The extraction unit is
The characteristic information is extracted by using a learning model that outputs a distributed expression of the predetermined search query as output information when a predetermined search query is input as input information. The information processing apparatus described in any one of 1.

The extraction unit is
Extracting the feature information by using a learning model in which the features of the plurality of search queries are learned by learning so that the distributed expressions of a pair of search queries that are continuously input within the predetermined time are similar to each other. The information processing apparatus according to any one of claims 1 to 7, characterized in that.

The extraction unit is
By learning as a plurality of search queries input by the same user within a predetermined time period, a plurality of search queries including a character string delimited by a predetermined delimiter have similar characteristics. The information processing apparatus according to any one of claims 1 to 8, wherein the characteristic information is extracted using a learning model in which a characteristic included in the search query is learned.

The extraction unit is
The feature information is extracted by using a learning model that learns the features of the plurality of search queries by learning as a plurality of randomly extracted search queries having different features. The information processing device according to claim 1.

The extraction unit is
By learning so that the distributed expressions of a pair of search queries that are randomly extracted are different, the feature information is extracted using a learning model that has learned the features of the plurality of search queries. The information processing apparatus according to claim 1.

The extraction unit is
As the characteristic information, a category to which the predetermined query belongs is extracted,
The determining unit is
The recommendation information recommended for the user who has input the predetermined query is determined based on the category extracted by the extraction unit. apparatus.

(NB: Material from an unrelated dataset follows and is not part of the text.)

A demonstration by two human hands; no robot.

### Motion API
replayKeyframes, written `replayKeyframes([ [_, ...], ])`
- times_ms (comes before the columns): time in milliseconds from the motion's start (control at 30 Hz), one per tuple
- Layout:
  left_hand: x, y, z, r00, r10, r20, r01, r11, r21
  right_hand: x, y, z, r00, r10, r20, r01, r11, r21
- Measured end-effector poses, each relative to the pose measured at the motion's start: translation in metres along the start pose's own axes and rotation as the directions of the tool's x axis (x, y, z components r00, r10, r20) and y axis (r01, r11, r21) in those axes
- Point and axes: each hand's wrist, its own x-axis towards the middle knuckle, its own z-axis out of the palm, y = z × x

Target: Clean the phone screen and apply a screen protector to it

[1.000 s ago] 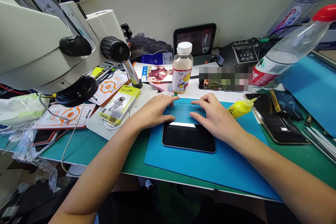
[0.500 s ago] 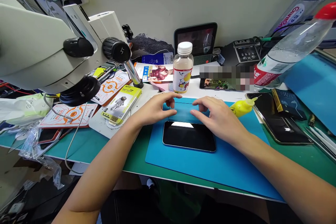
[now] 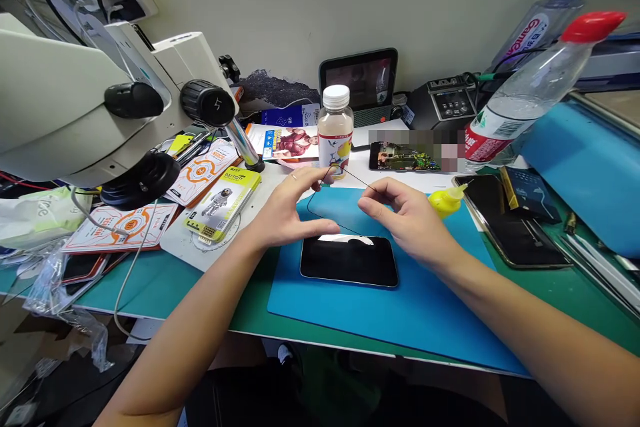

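Observation:
Between my hands a thin black flexible loop, shaped like a narrow frame, stretches in the air. At its upper left corner my left hand has it at the index fingertip, with the thumb spread lower down. My right hand pinches the right side between thumb and fingers. Below both hands a phone lies with its dark glossy face up on the blue mat. The loop's lower edge passes just above the phone's far edge. Just beyond my right hand is a yellow squeeze bottle with a needle tip.
A white-capped drink bottle stands behind the mat. At left a microscope overhangs boxes and a yellow package. A red-capped bottle, another phone and tweezers-like tools are at right. A propped screen leans at the wall.
My left thumb has spread away from its fingers, and the loop is now tilted and raised at its left corner. The whole view has shifted slightly, while the phone stays on the mat.

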Motion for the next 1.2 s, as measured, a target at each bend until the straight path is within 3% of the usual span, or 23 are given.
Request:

An information processing method executed by a computer,
A feature indicating a feature of a predetermined query by using a learning model in which the features of the plurality of search queries are learned, assuming that the plurality of search queries input by the same user within a predetermined time have similar features An extraction step for extracting information,
A determination step of determining recommendation information to be recommended to the user who has input the predetermined query, based on the characteristic information extracted by the extraction step;
An information processing method comprising:

A feature indicating a feature of a predetermined query by using a learning model in which the features of the plurality of search queries are learned, assuming that the plurality of search queries input by the same user within a predetermined time have similar features Extraction means for extracting information,
Determination means for determining recommendation information to be recommended to the user who has input the predetermined query, based on the characteristic information extracted by the extraction means,
An information processing program that causes a computer to execute.